• Records:
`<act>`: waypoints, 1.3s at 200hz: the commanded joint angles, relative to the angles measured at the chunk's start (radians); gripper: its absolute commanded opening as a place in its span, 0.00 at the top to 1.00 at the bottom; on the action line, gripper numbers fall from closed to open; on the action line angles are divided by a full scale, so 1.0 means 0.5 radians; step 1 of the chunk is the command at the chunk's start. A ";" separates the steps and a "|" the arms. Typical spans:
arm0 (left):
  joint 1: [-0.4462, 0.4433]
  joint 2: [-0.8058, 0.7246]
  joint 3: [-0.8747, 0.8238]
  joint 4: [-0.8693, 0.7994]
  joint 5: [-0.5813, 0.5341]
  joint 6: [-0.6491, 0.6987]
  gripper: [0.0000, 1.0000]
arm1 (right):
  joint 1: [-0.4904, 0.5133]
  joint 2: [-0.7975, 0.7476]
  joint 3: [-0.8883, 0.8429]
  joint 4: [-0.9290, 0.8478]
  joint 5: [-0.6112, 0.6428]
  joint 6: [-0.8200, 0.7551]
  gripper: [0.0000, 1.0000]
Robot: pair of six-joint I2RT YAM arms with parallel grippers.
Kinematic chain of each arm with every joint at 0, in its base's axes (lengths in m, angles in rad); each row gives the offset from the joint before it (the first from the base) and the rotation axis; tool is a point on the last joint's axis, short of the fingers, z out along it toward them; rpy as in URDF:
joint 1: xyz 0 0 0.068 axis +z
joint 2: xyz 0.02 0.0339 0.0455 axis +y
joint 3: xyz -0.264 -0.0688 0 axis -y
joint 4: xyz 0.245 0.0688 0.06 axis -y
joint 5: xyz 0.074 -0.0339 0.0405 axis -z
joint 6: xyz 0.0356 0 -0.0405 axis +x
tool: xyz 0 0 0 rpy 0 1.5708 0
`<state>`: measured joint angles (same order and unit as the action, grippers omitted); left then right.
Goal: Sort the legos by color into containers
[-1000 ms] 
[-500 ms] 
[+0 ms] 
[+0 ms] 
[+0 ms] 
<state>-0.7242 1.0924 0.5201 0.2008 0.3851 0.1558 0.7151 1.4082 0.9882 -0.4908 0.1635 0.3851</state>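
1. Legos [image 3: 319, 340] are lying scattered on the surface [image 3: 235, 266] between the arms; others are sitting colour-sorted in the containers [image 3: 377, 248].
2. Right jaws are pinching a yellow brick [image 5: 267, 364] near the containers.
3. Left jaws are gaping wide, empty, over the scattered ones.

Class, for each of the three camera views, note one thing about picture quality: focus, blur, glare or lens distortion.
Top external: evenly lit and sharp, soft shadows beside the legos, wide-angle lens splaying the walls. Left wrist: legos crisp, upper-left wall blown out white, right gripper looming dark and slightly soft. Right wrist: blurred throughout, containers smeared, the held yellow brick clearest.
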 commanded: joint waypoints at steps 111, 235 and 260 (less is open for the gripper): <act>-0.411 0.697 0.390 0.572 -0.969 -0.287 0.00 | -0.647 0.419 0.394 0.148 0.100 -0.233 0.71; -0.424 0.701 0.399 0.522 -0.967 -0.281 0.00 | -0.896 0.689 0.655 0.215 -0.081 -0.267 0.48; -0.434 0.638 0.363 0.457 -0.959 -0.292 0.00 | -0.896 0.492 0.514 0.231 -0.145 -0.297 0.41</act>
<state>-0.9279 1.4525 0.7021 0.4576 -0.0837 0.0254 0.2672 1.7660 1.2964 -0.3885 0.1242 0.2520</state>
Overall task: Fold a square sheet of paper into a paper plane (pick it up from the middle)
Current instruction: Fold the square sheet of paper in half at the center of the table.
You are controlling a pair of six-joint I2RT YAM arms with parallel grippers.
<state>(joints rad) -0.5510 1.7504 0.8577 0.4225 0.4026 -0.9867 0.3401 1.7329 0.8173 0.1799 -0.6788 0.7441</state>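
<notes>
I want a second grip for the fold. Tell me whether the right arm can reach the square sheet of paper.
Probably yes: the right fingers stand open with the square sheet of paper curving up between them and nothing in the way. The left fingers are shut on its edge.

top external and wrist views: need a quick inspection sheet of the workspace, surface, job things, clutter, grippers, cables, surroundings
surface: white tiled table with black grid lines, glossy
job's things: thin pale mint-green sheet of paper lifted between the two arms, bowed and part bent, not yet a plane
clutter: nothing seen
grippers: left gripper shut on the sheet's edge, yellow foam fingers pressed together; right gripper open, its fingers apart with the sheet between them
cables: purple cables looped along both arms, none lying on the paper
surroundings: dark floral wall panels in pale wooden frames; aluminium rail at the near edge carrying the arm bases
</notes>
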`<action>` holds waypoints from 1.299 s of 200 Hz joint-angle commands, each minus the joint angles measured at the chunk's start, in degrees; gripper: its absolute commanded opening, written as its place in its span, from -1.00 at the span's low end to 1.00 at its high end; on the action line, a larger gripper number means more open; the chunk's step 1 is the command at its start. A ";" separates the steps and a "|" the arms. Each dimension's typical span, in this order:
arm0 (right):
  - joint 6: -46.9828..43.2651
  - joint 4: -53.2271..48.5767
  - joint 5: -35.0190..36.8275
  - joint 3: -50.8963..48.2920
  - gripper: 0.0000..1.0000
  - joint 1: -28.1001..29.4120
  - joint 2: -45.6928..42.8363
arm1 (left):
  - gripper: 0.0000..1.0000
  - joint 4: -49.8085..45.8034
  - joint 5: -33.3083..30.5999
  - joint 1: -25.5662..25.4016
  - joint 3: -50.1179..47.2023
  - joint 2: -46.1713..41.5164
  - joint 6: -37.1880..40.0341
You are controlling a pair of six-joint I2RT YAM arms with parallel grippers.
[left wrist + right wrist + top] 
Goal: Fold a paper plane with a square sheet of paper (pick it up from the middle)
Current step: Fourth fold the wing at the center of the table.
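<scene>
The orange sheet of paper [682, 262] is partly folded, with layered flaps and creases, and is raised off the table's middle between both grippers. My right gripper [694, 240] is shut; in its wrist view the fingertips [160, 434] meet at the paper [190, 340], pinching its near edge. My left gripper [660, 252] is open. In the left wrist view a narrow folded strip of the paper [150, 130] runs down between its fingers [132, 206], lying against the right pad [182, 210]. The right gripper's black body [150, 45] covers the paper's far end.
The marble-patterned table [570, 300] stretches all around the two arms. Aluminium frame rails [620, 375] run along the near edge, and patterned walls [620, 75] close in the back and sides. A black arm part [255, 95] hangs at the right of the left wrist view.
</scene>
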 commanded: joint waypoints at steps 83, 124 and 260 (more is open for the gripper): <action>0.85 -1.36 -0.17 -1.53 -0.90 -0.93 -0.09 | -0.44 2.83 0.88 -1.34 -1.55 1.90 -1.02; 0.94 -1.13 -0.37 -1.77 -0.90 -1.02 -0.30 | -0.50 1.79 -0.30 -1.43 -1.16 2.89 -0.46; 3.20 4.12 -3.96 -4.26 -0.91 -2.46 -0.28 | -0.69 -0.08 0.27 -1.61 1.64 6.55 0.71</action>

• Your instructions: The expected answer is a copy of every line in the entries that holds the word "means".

• Completed task:
`<act>`: waypoints, 1.3s at 200hz: the commanded joint angles, relative to the angles measured at the chunk's start (radians); gripper: its absolute commanded opening as a place in its span, 0.00 at the top to 1.00 at the bottom; on the action line, gripper numbers fall from closed to open; on the action line angles are divided by a full scale, so 1.0 means 0.5 radians; step 1 of the chunk is the command at the chunk's start. A ";" separates the steps and a "|" the arms. Typical spans:
`<action>` holds waypoints from 1.299 s of 200 Hz joint-angle commands, each minus the joint angles measured at the chunk's start, in degrees; gripper: its absolute commanded opening, written as its place in its span, from -1.00 at the span's low end to 1.00 at its high end; on the action line, a larger gripper number means more open; the chunk's step 1 is the command at its start. A ";" separates the steps and a "|" the arms. Each dimension's typical span, in this order:

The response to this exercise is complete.